- _Directions_
Output the listing below, all of it, exactly as given.

- _Dataset excerpt_
----------
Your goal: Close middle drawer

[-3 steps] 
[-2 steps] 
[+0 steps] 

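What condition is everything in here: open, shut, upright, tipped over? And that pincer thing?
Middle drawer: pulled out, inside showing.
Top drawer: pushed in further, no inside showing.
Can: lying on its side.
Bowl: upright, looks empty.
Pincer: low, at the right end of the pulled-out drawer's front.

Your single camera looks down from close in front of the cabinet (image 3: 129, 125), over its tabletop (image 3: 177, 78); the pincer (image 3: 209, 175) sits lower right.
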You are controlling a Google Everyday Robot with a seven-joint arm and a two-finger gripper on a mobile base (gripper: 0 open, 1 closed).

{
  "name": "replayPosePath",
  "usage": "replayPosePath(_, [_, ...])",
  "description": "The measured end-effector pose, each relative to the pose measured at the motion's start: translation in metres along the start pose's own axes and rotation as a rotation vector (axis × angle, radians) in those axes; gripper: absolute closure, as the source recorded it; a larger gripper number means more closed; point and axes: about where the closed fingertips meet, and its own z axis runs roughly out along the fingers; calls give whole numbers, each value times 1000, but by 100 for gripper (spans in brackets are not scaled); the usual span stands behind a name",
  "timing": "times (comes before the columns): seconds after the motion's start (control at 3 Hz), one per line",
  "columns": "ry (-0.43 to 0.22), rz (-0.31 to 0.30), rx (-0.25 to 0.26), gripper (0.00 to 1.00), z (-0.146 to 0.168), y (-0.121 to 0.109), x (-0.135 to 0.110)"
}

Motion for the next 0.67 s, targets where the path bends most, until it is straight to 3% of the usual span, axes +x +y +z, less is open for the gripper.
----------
- _Task solution_
Your goal: Close middle drawer

[-3 steps] 
[-2 steps] 
[+0 steps] 

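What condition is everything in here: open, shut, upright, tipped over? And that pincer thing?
Middle drawer: pulled out, inside showing.
Top drawer: pushed in further, no inside showing.
Can: lying on its side.
Bowl: upright, looks empty.
Pincer: low, at the right end of the pulled-out drawer's front.

Your single camera looks down from close in front of the cabinet (image 3: 129, 125), over its tabletop (image 3: 177, 78); the pincer (image 3: 209, 175) sits lower right.
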You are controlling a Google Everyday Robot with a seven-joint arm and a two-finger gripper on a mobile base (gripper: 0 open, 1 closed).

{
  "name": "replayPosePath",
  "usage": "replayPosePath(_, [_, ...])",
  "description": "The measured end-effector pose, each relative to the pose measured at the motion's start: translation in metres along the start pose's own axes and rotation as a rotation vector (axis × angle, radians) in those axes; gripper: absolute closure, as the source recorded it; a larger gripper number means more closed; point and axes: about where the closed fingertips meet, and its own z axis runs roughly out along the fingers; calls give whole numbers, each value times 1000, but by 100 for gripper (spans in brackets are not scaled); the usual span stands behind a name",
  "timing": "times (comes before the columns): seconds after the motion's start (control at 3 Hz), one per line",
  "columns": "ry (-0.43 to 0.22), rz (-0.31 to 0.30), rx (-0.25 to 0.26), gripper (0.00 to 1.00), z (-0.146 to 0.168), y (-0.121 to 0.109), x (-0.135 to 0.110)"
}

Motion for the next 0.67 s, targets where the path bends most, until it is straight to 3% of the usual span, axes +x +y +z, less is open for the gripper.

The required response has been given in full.